Problem:
The answer must consist only of the lines from the line with "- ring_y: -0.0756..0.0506" to the line with "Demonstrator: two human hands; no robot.", both included, exactly as they stand below.
[[ Given information, beginning ]]
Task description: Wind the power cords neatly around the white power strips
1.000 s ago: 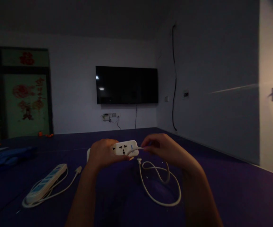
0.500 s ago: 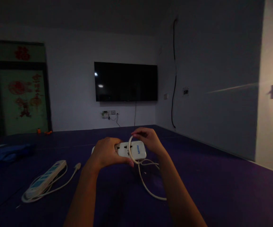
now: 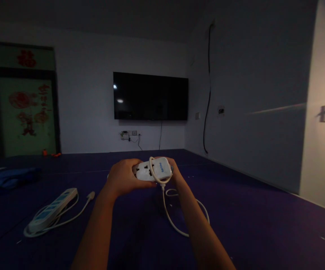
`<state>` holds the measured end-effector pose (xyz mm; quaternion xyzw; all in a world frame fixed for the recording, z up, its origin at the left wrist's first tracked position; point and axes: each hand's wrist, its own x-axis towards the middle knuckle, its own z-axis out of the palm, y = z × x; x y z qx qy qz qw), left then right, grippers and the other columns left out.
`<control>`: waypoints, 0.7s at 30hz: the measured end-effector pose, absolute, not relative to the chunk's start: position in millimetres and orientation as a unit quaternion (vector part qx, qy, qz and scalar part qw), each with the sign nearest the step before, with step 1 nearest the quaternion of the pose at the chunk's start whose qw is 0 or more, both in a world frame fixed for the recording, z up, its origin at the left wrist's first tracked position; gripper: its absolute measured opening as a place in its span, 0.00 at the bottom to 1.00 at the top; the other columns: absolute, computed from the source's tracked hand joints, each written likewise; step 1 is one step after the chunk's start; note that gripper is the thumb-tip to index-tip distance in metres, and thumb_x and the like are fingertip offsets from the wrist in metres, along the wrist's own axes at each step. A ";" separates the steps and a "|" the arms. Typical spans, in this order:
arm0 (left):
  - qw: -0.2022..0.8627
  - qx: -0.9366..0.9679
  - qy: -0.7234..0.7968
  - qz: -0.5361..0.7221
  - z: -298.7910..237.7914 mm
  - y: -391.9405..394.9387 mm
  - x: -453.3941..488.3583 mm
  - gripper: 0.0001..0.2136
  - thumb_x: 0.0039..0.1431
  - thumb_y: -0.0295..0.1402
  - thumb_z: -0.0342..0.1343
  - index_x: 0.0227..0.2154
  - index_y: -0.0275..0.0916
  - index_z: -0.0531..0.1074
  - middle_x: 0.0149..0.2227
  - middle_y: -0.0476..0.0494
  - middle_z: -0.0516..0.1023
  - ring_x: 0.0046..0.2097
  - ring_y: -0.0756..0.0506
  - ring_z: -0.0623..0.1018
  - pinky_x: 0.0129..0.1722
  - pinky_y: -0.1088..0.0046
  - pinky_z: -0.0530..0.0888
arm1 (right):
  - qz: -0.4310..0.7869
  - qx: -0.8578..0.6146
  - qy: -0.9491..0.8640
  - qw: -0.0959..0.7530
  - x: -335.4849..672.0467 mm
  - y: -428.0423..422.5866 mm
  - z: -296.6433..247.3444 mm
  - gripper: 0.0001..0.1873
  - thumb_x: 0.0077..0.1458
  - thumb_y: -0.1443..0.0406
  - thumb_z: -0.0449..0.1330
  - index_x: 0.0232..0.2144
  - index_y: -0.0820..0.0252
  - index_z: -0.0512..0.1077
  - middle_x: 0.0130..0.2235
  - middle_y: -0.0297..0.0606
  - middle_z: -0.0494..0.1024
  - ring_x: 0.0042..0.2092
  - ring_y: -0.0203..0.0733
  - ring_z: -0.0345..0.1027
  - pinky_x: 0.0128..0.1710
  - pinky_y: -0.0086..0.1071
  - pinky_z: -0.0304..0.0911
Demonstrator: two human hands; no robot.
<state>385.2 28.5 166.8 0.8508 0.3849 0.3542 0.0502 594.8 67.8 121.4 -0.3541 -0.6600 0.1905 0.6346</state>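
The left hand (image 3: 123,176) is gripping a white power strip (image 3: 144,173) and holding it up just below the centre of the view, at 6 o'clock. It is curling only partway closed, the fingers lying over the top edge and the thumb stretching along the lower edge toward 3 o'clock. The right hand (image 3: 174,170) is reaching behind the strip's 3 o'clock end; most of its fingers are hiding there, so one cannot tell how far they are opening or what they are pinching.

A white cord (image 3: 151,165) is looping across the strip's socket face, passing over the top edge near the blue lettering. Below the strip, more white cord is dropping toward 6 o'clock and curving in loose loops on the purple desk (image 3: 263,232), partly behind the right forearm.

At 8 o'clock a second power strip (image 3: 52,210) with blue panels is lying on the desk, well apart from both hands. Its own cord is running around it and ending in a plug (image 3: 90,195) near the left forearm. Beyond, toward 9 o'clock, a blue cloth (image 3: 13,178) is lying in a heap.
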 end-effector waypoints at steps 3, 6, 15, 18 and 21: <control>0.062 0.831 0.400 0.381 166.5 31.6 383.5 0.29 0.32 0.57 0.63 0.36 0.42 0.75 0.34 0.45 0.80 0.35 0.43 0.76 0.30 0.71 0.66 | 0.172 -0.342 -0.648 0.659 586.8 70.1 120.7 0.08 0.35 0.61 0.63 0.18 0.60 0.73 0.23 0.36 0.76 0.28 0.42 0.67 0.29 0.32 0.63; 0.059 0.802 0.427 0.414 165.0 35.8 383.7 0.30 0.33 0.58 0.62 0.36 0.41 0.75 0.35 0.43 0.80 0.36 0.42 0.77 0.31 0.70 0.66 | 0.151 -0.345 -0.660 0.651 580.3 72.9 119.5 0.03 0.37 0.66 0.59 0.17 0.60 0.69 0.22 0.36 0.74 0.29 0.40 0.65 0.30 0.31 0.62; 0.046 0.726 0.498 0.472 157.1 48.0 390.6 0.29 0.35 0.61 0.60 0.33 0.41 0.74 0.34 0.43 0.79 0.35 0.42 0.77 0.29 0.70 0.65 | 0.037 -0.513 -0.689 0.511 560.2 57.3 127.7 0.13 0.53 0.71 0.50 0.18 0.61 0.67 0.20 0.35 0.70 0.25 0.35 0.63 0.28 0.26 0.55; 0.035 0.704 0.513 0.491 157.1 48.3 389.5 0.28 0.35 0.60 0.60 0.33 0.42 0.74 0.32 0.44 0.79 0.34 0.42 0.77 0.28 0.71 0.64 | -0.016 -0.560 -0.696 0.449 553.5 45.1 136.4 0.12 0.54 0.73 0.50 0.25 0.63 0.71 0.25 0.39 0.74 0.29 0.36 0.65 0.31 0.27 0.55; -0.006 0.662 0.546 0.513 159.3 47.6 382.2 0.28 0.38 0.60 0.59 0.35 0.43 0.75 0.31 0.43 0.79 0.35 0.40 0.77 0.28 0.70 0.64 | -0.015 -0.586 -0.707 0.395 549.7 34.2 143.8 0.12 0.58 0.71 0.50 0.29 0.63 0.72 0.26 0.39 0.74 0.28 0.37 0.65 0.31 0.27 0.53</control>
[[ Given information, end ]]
Output below:
  - ring_y: -0.0756..0.0506
  - ring_z: -0.0623..0.1018
  - pinky_x: 0.0129..0.1722
  - pinky_y: -0.1088..0.0046
  - pinky_z: -0.0530..0.0888
arm1 (right):
  - qz: -0.4310..0.7869
  - qx: -0.8578..0.6146
  - qy: -0.9491..0.8640
  - qw: -0.0959..0.7530
  - x: -335.4849..672.0467 mm
  - y: -428.0423..422.5866 mm
  - z: -296.6433..247.3444 mm
  - gripper: 0.0001..0.1873
  - thumb_x: 0.0077..0.1458
  - thumb_y: -0.1443..0.0406
  - thumb_z: -0.0449..0.1330
  - index_x: 0.0232..0.2144
  - index_y: -0.0820..0.0252
  - index_z: -0.0512..0.1077
  - middle_x: 0.0130..0.2235
  - middle_y: -0.0297..0.0606
  - middle_z: -0.0494..0.1024
  - ring_x: 0.0042..0.2092
  - ring_y: -0.0203..0.0733
  - ring_z: -0.0345..0.1027
  - pinky_x: 0.0128..0.1710
  - pinky_y: -0.0086..0.1071
  - pinky_z: -0.0304..0.0911
Demonstrator: two human hands; no robot.

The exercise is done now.